EXERCISE REQUIREMENTS —
What's needed is an exact retyping of the lines from the start of the listing up to and including the line with "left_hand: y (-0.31", minus any pictures.

EXTRACTED ENTRIES —

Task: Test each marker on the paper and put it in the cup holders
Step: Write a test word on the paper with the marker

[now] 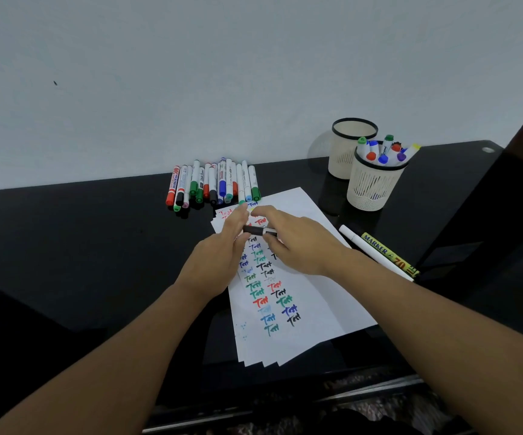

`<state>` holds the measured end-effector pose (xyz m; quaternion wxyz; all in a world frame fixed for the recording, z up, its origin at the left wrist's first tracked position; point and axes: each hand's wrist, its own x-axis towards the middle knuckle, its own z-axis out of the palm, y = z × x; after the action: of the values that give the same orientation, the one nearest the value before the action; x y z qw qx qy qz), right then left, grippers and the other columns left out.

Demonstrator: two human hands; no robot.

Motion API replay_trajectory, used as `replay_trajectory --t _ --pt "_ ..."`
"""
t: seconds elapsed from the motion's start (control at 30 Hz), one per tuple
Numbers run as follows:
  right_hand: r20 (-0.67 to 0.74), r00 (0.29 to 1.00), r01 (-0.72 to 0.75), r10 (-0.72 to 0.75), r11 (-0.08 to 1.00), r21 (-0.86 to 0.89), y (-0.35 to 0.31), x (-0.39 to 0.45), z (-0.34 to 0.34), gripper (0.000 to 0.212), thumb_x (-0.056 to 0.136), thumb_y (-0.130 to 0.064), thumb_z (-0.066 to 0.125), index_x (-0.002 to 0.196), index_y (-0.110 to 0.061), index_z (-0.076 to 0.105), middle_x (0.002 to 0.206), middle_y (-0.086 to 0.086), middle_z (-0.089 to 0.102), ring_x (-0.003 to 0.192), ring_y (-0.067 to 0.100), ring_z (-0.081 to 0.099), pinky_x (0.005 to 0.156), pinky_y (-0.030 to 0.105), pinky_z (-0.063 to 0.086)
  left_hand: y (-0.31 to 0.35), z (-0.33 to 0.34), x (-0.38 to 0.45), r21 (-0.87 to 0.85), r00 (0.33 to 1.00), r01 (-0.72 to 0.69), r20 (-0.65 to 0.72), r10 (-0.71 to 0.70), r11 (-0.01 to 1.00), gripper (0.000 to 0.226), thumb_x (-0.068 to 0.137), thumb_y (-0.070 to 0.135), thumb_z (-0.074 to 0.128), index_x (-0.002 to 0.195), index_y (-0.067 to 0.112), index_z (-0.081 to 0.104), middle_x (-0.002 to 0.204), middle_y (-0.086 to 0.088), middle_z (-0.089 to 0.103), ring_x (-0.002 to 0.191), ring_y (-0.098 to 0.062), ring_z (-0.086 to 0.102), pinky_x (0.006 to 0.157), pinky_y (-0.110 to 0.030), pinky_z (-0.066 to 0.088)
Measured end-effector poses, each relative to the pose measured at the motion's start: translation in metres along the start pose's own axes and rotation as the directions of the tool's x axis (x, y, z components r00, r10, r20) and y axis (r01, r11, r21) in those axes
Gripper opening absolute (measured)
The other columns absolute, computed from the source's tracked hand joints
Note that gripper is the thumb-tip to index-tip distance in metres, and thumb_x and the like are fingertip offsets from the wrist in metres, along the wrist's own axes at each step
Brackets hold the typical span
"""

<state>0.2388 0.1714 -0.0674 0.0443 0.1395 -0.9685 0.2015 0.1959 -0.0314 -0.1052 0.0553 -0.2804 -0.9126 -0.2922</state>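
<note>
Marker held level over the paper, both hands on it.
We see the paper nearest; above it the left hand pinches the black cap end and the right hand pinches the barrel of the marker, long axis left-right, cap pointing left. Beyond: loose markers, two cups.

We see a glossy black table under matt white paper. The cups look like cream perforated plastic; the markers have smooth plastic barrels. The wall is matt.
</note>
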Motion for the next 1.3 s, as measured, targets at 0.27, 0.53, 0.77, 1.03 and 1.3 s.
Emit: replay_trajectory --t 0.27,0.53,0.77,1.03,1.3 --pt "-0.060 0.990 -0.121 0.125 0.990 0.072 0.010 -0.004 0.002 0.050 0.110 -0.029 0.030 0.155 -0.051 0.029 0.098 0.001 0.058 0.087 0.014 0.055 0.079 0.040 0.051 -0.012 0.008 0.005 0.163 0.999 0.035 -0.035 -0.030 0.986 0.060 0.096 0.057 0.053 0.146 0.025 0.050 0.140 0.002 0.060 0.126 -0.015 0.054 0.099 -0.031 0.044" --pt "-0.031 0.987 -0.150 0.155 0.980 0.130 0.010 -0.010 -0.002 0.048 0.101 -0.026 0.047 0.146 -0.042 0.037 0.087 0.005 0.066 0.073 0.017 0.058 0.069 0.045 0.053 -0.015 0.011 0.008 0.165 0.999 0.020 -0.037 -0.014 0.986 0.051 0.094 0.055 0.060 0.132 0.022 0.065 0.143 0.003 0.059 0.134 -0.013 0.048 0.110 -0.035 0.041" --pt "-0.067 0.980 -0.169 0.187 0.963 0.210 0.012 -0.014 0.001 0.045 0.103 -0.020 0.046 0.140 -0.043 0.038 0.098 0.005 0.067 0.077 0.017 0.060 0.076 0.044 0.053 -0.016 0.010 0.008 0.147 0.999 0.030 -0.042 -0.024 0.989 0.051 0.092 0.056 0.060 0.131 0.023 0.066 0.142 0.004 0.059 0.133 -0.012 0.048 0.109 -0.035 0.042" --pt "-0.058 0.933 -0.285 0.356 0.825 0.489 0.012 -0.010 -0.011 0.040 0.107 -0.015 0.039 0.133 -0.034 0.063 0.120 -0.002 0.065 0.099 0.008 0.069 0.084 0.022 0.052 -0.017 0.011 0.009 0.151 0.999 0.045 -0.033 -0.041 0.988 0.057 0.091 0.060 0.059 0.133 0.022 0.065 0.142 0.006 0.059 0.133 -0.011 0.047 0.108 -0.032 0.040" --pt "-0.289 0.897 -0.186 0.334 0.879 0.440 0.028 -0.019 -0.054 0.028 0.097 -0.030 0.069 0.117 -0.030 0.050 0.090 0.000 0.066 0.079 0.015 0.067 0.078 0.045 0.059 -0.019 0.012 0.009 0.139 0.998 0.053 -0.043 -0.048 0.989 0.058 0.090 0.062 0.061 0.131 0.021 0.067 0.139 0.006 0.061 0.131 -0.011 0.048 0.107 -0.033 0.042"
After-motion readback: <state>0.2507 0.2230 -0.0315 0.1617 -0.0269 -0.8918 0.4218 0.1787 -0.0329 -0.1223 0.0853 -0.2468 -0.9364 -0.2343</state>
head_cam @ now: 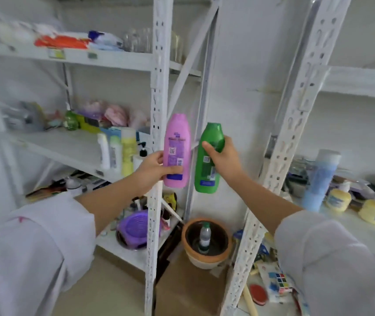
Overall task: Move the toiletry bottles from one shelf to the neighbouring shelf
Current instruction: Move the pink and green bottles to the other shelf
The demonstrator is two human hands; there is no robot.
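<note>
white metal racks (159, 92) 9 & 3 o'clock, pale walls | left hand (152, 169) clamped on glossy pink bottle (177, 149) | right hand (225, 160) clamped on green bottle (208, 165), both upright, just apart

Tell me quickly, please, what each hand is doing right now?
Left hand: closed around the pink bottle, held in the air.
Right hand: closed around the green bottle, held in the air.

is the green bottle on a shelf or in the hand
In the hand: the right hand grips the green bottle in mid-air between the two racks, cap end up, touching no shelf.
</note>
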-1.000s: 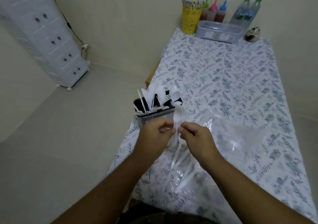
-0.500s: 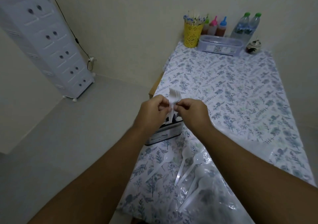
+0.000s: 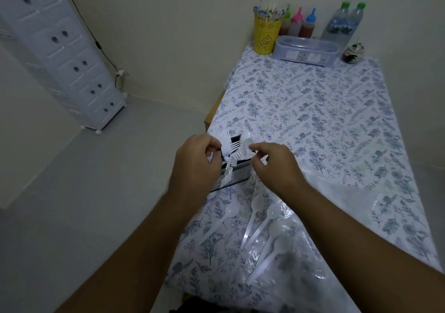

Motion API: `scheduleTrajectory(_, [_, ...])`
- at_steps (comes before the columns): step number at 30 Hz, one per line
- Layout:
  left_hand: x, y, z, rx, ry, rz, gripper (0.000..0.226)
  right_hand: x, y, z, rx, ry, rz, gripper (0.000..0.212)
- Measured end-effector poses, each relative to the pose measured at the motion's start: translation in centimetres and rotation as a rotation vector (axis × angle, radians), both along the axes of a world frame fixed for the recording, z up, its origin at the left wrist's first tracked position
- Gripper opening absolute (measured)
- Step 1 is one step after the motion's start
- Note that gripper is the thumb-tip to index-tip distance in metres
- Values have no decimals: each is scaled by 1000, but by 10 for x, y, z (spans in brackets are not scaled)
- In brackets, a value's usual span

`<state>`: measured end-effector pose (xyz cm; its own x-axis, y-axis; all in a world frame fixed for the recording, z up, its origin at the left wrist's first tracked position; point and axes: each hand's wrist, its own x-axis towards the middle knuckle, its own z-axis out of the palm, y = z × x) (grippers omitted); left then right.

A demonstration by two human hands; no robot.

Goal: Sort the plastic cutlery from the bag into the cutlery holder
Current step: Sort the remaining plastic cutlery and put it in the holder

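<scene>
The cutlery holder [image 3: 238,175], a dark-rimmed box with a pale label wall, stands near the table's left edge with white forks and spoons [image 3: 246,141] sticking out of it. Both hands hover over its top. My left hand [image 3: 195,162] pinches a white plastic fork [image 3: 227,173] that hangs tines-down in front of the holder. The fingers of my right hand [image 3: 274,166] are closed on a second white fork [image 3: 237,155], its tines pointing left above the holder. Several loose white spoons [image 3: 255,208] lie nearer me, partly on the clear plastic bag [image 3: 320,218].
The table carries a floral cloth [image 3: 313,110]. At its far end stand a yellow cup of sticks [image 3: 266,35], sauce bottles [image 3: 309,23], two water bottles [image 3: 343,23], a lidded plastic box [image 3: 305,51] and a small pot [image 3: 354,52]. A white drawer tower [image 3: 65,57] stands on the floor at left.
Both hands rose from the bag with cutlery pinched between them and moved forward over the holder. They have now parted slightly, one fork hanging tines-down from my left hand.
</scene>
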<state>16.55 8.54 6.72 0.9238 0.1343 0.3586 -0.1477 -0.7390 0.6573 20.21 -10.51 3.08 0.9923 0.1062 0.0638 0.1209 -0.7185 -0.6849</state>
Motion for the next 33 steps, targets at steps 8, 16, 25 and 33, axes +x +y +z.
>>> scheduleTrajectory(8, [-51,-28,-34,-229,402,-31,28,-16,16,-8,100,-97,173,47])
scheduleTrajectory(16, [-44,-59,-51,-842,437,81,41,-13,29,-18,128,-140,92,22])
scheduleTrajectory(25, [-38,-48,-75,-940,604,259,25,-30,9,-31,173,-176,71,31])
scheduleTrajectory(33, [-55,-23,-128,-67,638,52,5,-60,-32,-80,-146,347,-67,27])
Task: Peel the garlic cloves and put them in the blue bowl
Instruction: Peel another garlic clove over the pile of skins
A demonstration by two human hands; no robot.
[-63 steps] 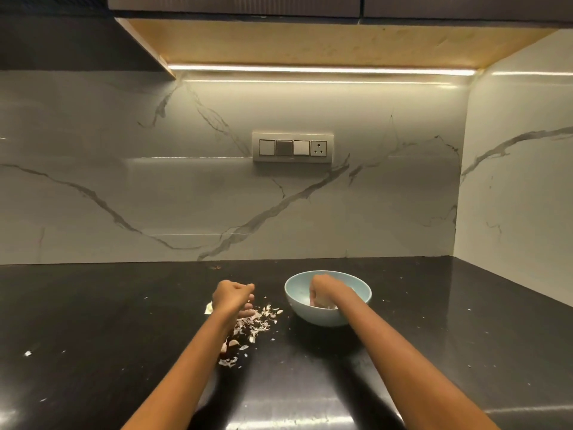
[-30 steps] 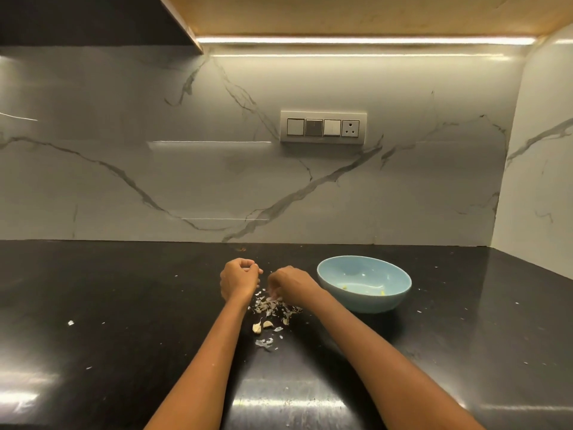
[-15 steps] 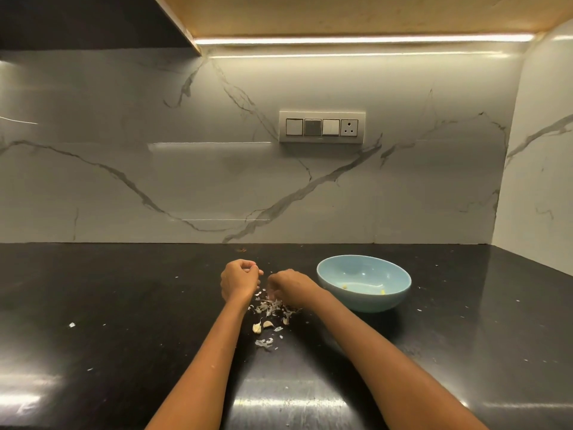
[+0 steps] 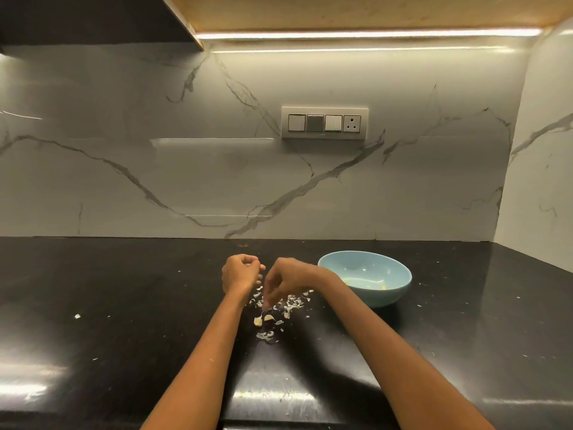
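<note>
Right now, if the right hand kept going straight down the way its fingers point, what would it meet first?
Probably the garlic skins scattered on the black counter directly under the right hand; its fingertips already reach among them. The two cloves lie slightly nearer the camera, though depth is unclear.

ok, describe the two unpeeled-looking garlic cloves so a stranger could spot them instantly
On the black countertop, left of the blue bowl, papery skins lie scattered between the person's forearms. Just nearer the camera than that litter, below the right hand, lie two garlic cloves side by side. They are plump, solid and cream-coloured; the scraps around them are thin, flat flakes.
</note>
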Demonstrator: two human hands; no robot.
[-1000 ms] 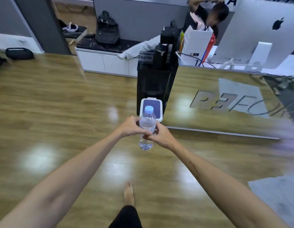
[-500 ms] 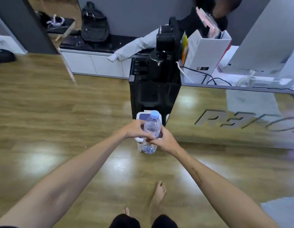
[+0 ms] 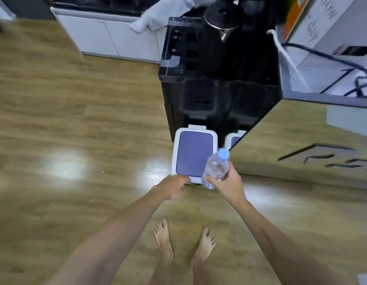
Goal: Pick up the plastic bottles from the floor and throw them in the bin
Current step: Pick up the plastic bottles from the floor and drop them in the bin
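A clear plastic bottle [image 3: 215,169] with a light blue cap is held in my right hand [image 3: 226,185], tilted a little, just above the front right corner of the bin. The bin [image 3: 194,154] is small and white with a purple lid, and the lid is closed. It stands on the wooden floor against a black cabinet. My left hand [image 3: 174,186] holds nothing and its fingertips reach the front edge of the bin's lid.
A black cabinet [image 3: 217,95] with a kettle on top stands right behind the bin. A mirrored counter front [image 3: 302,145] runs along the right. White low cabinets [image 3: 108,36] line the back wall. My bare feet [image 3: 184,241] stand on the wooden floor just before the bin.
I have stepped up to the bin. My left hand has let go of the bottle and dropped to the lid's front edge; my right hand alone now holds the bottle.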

RESPONSE TO THIS EXERCISE —
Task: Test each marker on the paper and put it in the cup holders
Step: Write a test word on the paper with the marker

[now] 

`<state>` holds the measured end-effector pose (xyz m; quaternion wxyz; all in a world frame fixed for the recording, z up, its origin at the left wrist's first tracked position; point and axes: each hand's wrist, its own x-axis towards the middle knuckle, its own z-axis out of the palm, y = z × x; after the action: of the values that give the same orientation, the one nearest the value before the action; x y z qw qx qy qz), right then left, grippers and the other columns left out.

Demonstrator: two human hands; no robot.

Motion API replay_trajectory, used as `replay_trajectory --t _ --pt "_ ..."`
"""
t: seconds elapsed from the motion's start (control at 30 Hz), one per tuple
Numbers run as follows:
  right_hand: r20 (-0.67 to 0.74), r00 (0.29 to 1.00), r01 (-0.72 to 0.75), r10 (-0.72 to 0.75), r11 (-0.08 to 1.00), r21 (-0.86 to 0.89), y (-0.35 to 0.31), x (-0.39 to 0.45), z (-0.34 to 0.34), gripper (0.000 to 0.212), thumb_x (-0.056 to 0.136), thumb_y (-0.130 to 0.064), thumb_z (-0.066 to 0.125), index_x (-0.002 to 0.196), index_y (-0.110 to 0.061), index_z (-0.076 to 0.105), middle_x (0.002 to 0.206), middle_y (-0.086 to 0.086), middle_z (-0.089 to 0.102), ring_x (-0.003 to 0.192), ring_y (-0.067 to 0.100), ring_z (-0.081 to 0.099), pinky_x (0.005 to 0.156), pinky_y (-0.030 to 0.105), pinky_z (-0.063 to 0.086)
  left_hand: y (-0.31 to 0.35), z (-0.33 to 0.34), x (-0.38 to 0.45), r21 (-0.87 to 0.85), r00 (0.33 to 1.00), r01 (-0.72 to 0.69), r20 (-0.65 to 0.72), r10 (-0.71 to 0.70), r11 (-0.01 to 1.00), gripper (0.000 to 0.226), thumb_x (-0.068 to 0.137), thumb_y (-0.070 to 0.135), thumb_z (-0.074 to 0.128), index_x (-0.002 to 0.195), index_y (-0.067 to 0.112), index_z (-0.081 to 0.104), middle_x (-0.002 to 0.204), middle_y (-0.086 to 0.088), middle_z (-0.089 to 0.103), ring_x (-0.002 to 0.191), ring_y (-0.098 to 0.062), ring_z (-0.086 to 0.102), pinky_x (0.006 to 0.157), pinky_y (-0.110 to 0.030), pinky_z (-0.066 to 0.088)

Output for the exercise is complete.